WORK INSTRUCTION: Take the listing below and reproduce it in full. Change nothing.

::::::::

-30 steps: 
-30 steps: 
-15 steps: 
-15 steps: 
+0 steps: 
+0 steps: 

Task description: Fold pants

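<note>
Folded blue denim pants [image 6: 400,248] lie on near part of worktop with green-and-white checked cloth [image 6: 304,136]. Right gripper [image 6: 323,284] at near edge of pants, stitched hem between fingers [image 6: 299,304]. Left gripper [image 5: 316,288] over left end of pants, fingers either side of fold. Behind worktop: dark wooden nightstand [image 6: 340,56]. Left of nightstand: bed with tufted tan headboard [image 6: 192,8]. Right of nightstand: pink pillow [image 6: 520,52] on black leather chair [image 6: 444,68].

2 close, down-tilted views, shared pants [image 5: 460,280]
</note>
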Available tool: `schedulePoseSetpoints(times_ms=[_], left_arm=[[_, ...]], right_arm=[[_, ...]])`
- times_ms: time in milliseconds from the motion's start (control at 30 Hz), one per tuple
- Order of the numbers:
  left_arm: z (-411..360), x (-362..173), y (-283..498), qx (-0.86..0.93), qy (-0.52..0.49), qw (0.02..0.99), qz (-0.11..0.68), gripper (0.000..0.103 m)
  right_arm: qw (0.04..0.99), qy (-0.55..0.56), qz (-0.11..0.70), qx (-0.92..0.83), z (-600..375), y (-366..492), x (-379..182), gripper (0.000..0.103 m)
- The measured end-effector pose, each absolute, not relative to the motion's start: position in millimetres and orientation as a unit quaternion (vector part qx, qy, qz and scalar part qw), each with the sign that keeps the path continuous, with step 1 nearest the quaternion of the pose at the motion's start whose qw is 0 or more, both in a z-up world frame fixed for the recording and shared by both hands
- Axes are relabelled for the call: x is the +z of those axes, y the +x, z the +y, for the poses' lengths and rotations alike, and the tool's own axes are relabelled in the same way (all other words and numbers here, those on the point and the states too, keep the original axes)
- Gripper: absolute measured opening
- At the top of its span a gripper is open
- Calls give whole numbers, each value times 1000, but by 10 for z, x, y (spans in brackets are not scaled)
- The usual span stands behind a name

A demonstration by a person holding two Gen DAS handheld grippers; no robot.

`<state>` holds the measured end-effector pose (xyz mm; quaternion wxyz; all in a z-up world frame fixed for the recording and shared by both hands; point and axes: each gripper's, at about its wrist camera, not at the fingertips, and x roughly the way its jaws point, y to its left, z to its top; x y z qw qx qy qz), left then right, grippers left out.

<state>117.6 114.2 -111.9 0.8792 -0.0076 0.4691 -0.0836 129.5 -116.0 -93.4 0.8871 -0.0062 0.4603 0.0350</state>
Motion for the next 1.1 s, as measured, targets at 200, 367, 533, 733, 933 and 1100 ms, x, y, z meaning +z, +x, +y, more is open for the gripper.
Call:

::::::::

EXERCISE RESPONSE:
-30 steps: 
-30 steps: 
-15 steps: 
-15 steps: 
+0 steps: 
+0 steps: 

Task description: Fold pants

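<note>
Folded blue denim pants [image 6: 400,248] lie on near part of worktop with green-and-white checked cloth [image 6: 304,136]. Right gripper [image 6: 323,284] at near edge of pants, stitched hem between fingers [image 6: 299,304]. Left gripper [image 5: 316,288] over left end of pants, fingers either side of fold. Behind worktop: dark wooden nightstand [image 6: 340,56]. Left of nightstand: bed with tufted tan headboard [image 6: 192,8]. Right of nightstand: pink pillow [image 6: 520,52] on black leather chair [image 6: 444,68].

2 close, down-tilted views, shared pants [image 5: 460,280]
</note>
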Available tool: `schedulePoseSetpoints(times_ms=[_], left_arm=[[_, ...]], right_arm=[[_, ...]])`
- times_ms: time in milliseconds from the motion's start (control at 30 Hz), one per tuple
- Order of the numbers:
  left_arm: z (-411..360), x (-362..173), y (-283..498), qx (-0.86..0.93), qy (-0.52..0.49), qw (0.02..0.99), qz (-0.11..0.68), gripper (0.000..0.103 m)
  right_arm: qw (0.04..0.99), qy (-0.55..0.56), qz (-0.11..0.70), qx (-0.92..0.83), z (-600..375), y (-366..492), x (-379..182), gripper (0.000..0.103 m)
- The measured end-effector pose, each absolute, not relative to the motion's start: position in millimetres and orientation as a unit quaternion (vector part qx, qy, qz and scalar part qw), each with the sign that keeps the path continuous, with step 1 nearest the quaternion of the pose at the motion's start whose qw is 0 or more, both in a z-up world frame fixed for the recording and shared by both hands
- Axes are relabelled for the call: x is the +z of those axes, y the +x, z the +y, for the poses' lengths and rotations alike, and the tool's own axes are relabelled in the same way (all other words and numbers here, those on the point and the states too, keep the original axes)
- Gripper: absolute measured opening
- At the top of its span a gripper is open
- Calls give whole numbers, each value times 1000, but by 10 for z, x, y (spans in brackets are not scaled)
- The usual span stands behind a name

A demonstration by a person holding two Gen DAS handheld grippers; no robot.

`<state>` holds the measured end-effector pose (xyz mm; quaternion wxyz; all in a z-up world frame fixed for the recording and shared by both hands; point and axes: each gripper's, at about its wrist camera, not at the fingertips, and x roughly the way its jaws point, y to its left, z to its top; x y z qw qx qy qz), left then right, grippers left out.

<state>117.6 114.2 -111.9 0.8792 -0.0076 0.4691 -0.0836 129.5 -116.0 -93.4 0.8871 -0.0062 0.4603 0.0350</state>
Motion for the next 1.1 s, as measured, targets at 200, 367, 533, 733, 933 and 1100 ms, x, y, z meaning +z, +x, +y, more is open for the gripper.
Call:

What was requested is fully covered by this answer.